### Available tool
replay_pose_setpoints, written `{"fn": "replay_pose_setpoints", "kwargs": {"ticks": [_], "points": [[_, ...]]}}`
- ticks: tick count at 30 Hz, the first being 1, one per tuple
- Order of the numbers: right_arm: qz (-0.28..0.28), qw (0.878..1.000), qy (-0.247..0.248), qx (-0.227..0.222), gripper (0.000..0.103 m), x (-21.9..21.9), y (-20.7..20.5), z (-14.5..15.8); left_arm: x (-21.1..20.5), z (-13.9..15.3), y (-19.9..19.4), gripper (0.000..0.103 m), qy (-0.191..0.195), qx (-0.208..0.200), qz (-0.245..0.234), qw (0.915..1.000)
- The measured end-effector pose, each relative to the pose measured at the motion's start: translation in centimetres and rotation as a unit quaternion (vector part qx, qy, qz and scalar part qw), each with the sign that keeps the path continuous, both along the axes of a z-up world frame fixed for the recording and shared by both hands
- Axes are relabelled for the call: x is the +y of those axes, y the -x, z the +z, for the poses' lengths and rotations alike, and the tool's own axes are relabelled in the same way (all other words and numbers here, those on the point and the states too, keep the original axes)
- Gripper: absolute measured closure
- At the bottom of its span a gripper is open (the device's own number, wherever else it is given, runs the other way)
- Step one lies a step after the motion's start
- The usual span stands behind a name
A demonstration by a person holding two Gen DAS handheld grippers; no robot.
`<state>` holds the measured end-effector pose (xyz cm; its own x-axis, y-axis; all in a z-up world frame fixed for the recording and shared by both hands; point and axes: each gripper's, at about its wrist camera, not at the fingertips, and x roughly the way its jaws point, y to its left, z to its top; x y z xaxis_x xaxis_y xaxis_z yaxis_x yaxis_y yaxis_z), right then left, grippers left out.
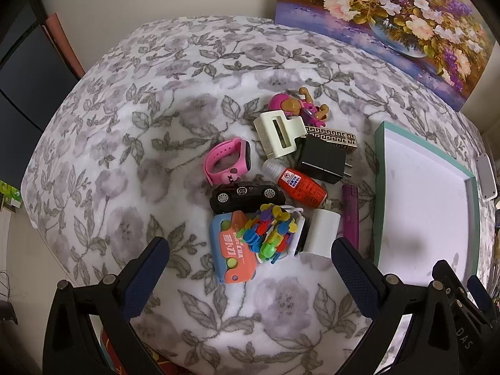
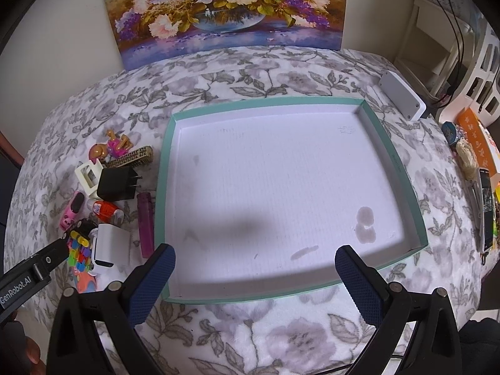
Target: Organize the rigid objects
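Note:
A pile of small objects lies on the floral blanket: a pink watch (image 1: 226, 161), a black toy car (image 1: 247, 196), an orange bottle (image 1: 298, 186), a black charger (image 1: 322, 162), a cream hair claw (image 1: 278, 132), a white charger (image 1: 322, 229), a purple lighter (image 1: 350, 215), coloured clips (image 1: 273, 231) and an orange-blue toy (image 1: 232, 250). My left gripper (image 1: 250, 276) is open and empty, just in front of the pile. My right gripper (image 2: 254, 276) is open and empty over the near edge of the teal-rimmed white tray (image 2: 418, 218). The pile also shows in the right wrist view (image 2: 109, 206).
A flower painting (image 2: 225, 9) leans on the wall behind the table. A grey box (image 2: 403, 95) lies behind the tray's right corner. A remote (image 2: 486, 206) and small items lie along the right edge. The left gripper's arm (image 2: 28, 276) shows at lower left.

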<state>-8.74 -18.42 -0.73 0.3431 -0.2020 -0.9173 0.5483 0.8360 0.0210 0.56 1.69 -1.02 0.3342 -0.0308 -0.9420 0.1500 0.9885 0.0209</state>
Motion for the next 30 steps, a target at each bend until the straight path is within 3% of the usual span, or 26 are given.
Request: {"fn": "replay_pose_setpoints", "kwargs": {"ticks": [13, 18, 24, 30], "points": [[0.008, 1.000, 0.001, -0.006, 0.000, 0.2, 0.0, -0.1, 1.0, -0.1, -0.6, 0.000, 0.015, 0.012, 0.021, 0.9996], [0.065, 0.997, -0.001, -0.030, 0.000, 2.5, -1.3, 0.3, 3.5, -0.9, -1.6, 0.000, 0.026, 0.026, 0.067, 0.9970], [0.145, 0.989, -0.001, -0.027, 0.000, 7.2, -3.5, -1.1, 5.9, -2.2, -2.7, 0.000, 0.059, 0.045, 0.110, 0.9911], [0.181, 0.983, -0.015, -0.024, 0.005, 9.5, -5.0, -2.5, 5.4, -2.7, -3.3, 0.001, 0.077, 0.052, 0.096, 0.9910]]}}
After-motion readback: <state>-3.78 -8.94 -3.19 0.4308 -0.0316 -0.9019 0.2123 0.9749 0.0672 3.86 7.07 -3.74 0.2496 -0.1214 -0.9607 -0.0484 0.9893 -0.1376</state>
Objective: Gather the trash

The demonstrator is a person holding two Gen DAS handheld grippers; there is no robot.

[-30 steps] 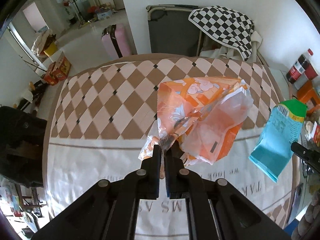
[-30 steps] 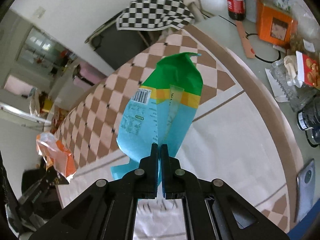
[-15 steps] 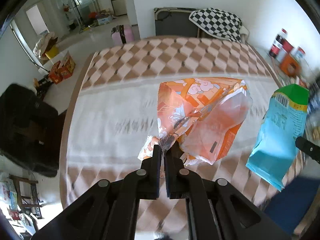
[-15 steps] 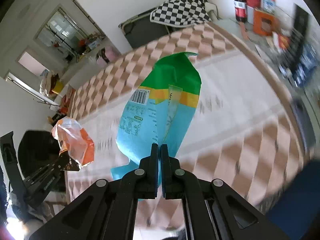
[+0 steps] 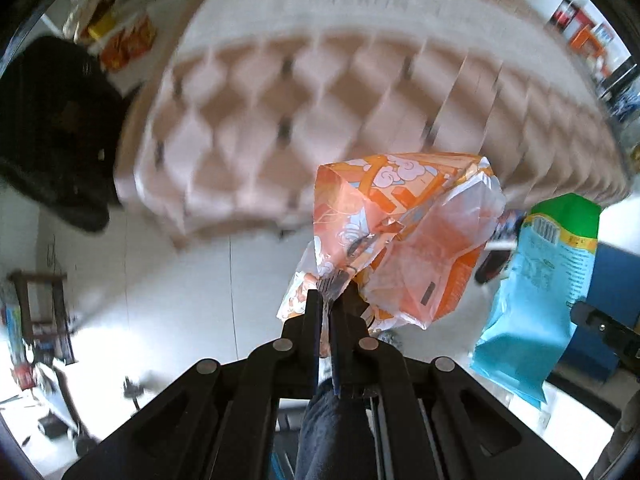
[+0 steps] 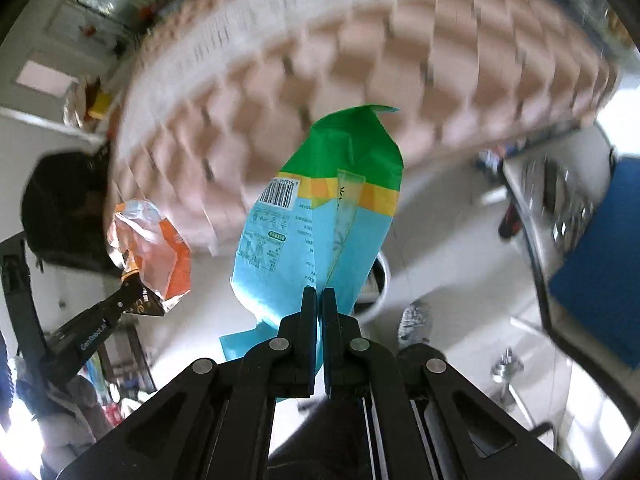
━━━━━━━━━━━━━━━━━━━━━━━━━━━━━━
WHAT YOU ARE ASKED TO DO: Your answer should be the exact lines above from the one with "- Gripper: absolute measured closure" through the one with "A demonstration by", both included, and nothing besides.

RESPONSE TO THIS EXERCISE:
- Gripper: absolute measured closure
- At the bottom of its span a gripper is open (the device's own number, wherever else it is given, runs the other way)
- Step one lies a step after the motion's start
- The usual span stands behind a name
A demonstration by a person holding two Gen DAS handheld grippers; no robot.

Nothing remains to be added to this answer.